◆ TASK TO CARRY OUT: The data must be returned in full, with no character altered.

- - -

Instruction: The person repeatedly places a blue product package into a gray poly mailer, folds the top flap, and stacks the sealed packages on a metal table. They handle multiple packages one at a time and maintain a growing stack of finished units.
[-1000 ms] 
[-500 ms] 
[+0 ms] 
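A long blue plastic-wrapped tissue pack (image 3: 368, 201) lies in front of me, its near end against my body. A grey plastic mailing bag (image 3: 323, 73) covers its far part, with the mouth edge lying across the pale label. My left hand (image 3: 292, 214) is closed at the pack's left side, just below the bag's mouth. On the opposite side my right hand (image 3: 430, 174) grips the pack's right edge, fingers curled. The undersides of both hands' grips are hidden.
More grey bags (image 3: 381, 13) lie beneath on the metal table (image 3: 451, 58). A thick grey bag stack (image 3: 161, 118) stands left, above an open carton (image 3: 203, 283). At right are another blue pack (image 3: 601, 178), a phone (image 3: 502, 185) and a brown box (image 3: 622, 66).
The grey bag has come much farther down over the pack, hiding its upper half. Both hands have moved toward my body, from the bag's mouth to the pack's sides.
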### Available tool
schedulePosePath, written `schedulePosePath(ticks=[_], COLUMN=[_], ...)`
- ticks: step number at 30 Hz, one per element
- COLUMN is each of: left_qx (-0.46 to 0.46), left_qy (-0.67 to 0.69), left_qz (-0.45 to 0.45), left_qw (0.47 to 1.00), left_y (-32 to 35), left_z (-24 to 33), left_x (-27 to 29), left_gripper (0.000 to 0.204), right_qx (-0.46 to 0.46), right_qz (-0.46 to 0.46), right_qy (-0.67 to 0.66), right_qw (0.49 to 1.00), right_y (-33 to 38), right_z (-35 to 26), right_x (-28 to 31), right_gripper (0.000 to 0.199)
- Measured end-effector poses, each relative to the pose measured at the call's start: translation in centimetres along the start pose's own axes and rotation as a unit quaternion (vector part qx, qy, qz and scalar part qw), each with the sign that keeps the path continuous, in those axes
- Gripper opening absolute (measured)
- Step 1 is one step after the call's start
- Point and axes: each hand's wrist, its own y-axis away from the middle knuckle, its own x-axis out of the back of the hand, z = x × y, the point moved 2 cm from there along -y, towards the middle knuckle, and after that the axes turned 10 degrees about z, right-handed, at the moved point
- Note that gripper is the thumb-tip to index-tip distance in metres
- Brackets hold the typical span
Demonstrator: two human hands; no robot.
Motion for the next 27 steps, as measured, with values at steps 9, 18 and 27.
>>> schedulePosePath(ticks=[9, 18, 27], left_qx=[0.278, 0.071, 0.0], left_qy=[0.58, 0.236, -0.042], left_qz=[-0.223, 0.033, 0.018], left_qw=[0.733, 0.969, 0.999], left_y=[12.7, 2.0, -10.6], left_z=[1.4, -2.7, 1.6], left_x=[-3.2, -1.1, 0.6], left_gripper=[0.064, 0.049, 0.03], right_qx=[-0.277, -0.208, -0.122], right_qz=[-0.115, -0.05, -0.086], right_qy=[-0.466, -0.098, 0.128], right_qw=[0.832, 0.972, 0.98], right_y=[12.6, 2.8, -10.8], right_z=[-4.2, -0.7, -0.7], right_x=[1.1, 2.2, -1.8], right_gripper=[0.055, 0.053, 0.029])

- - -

◆ WRITTEN SOLUTION:
Instruction: The person repeatedly places a blue product package into a gray poly mailer, folds the top flap, and stacks the sealed packages on a metal table. They handle multiple packages one at a time and maintain a growing stack of finished units.
[-1000 ms] 
[-500 ms] 
[+0 ms] 
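A long blue plastic-wrapped tissue pack (image 3: 368, 201) lies in front of me, its near end against my body. A grey plastic mailing bag (image 3: 323, 73) covers its far part, with the mouth edge lying across the pale label. My left hand (image 3: 292, 214) is closed at the pack's left side, just below the bag's mouth. On the opposite side my right hand (image 3: 430, 174) grips the pack's right edge, fingers curled. The undersides of both hands' grips are hidden.
More grey bags (image 3: 381, 13) lie beneath on the metal table (image 3: 451, 58). A thick grey bag stack (image 3: 161, 118) stands left, above an open carton (image 3: 203, 283). At right are another blue pack (image 3: 601, 178), a phone (image 3: 502, 185) and a brown box (image 3: 622, 66).
The grey bag has come much farther down over the pack, hiding its upper half. Both hands have moved toward my body, from the bag's mouth to the pack's sides.
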### Available tool
schedulePosePath, written `schedulePosePath(ticks=[_], COLUMN=[_], ...)`
- ticks: step number at 30 Hz, one per element
- COLUMN is each of: left_qx (-0.46 to 0.46), left_qy (-0.67 to 0.69), left_qz (-0.45 to 0.45), left_qw (0.47 to 1.00), left_y (-32 to 35), left_z (-24 to 33), left_x (-27 to 29), left_gripper (0.000 to 0.204), right_qx (-0.46 to 0.46), right_qz (-0.46 to 0.46), right_qy (-0.67 to 0.66), right_qw (0.49 to 1.00), right_y (-33 to 38), right_z (-35 to 26), right_x (-28 to 31), right_gripper (0.000 to 0.199)
- Measured end-effector poses, each relative to the pose measured at the call's start: translation in centimetres along the start pose's own axes and rotation as a unit quaternion (vector part qx, qy, qz and scalar part qw), each with the sign that keeps the path continuous, in those axes
- Gripper opening absolute (measured)
- Step 1 is one step after the call's start
- Point and axes: each hand's wrist, its own y-axis away from the middle knuckle, its own x-axis out of the back of the hand, z = x × y, the point moved 2 cm from there along -y, towards the middle knuckle, and after that the axes turned 10 degrees about z, right-handed, at the moved point
- Note that gripper is the thumb-tip to index-tip distance in metres
- Brackets hold the typical span
Demonstrator: two human hands; no robot.
Motion for the next 27 steps, as measured, with values at steps 9, 18 and 27.
>>> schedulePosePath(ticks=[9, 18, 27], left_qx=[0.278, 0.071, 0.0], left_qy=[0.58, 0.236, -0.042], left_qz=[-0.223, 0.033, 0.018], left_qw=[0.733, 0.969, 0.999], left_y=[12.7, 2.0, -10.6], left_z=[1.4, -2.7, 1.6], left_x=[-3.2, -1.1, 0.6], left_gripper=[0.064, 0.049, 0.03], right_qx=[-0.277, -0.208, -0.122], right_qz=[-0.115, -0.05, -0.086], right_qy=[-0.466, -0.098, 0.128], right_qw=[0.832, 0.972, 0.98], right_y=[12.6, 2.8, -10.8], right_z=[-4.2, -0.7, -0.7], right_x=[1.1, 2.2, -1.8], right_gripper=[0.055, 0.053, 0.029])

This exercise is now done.